RECORDS SHOWN
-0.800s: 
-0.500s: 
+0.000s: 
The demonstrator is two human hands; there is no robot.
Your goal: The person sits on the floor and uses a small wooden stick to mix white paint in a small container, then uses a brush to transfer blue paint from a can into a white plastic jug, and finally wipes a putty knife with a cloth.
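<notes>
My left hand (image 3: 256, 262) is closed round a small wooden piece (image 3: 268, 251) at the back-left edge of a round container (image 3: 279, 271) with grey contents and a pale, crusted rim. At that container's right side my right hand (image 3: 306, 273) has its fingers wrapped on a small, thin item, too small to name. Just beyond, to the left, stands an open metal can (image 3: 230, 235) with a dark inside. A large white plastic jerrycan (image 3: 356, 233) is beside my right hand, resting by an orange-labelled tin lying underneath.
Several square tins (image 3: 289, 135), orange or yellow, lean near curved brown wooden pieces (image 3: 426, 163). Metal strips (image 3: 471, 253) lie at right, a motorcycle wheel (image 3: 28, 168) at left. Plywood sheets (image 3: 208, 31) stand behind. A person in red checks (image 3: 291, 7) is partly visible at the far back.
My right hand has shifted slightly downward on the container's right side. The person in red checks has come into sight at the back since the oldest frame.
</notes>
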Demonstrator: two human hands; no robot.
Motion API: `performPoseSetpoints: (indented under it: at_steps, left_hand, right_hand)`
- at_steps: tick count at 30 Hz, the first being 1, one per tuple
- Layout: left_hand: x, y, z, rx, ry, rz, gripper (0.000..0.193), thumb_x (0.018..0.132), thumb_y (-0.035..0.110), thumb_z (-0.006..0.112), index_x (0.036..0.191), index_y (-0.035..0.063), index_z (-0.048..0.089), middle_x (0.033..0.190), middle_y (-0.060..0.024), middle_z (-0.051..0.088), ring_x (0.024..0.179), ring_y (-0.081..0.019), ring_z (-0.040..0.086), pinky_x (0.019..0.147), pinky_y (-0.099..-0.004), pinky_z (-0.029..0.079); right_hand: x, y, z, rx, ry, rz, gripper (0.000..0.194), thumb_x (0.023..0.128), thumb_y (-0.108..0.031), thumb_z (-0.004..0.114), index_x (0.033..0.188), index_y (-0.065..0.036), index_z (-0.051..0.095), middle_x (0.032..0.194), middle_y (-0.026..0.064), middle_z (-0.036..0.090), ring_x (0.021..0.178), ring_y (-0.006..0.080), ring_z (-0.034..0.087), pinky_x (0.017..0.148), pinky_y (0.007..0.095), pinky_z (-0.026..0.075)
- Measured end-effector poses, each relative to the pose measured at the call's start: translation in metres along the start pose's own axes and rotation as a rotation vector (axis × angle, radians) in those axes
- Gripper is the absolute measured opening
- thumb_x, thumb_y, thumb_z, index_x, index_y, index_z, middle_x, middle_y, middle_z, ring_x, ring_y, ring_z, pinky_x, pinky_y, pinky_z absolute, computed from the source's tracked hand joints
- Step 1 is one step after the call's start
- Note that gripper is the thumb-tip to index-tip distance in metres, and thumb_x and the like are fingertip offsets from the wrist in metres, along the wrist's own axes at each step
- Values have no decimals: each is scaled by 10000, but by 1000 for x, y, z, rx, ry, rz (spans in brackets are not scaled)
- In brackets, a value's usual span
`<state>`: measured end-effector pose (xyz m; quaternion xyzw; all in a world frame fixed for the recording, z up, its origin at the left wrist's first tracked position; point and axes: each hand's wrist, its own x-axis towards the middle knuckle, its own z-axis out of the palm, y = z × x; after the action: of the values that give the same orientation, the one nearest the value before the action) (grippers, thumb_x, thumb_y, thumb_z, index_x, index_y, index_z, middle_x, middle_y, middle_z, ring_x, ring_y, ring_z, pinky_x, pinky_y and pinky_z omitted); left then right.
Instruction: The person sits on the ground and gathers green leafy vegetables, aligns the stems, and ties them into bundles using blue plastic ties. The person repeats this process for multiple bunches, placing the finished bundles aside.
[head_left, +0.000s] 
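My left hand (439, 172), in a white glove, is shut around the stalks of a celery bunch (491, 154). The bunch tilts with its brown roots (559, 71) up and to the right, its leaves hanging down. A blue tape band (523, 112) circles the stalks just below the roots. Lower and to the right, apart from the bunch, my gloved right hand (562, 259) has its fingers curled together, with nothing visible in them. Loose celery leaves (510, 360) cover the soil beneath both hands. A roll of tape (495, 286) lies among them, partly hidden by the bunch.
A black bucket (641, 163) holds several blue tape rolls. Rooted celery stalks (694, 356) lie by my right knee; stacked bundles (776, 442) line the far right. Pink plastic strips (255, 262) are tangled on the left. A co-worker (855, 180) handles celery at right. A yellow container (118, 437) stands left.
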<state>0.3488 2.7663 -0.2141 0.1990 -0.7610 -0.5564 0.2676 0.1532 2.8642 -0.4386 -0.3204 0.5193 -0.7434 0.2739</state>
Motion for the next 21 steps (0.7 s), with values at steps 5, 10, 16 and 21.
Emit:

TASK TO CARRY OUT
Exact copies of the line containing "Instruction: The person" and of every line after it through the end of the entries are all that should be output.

WRITTEN REPLY
Instruction: The person sits on the ground and gathers green leafy vegetables, aligns the stems, and ties them into bundles using blue plastic ties. The person repeats this process for multiple bunches, placing the finished bundles aside.
[head_left, +0.000s] 
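My left hand (439, 172), in a white glove, is shut around the stalks of a celery bunch (491, 154). The bunch tilts with its brown roots (559, 71) up and to the right, its leaves hanging down. A blue tape band (523, 112) circles the stalks just below the roots. Lower and to the right, apart from the bunch, my gloved right hand (562, 259) has its fingers curled together, with nothing visible in them. Loose celery leaves (510, 360) cover the soil beneath both hands. A roll of tape (495, 286) lies among them, partly hidden by the bunch.
A black bucket (641, 163) holds several blue tape rolls. Rooted celery stalks (694, 356) lie by my right knee; stacked bundles (776, 442) line the far right. Pink plastic strips (255, 262) are tangled on the left. A co-worker (855, 180) handles celery at right. A yellow container (118, 437) stands left.
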<state>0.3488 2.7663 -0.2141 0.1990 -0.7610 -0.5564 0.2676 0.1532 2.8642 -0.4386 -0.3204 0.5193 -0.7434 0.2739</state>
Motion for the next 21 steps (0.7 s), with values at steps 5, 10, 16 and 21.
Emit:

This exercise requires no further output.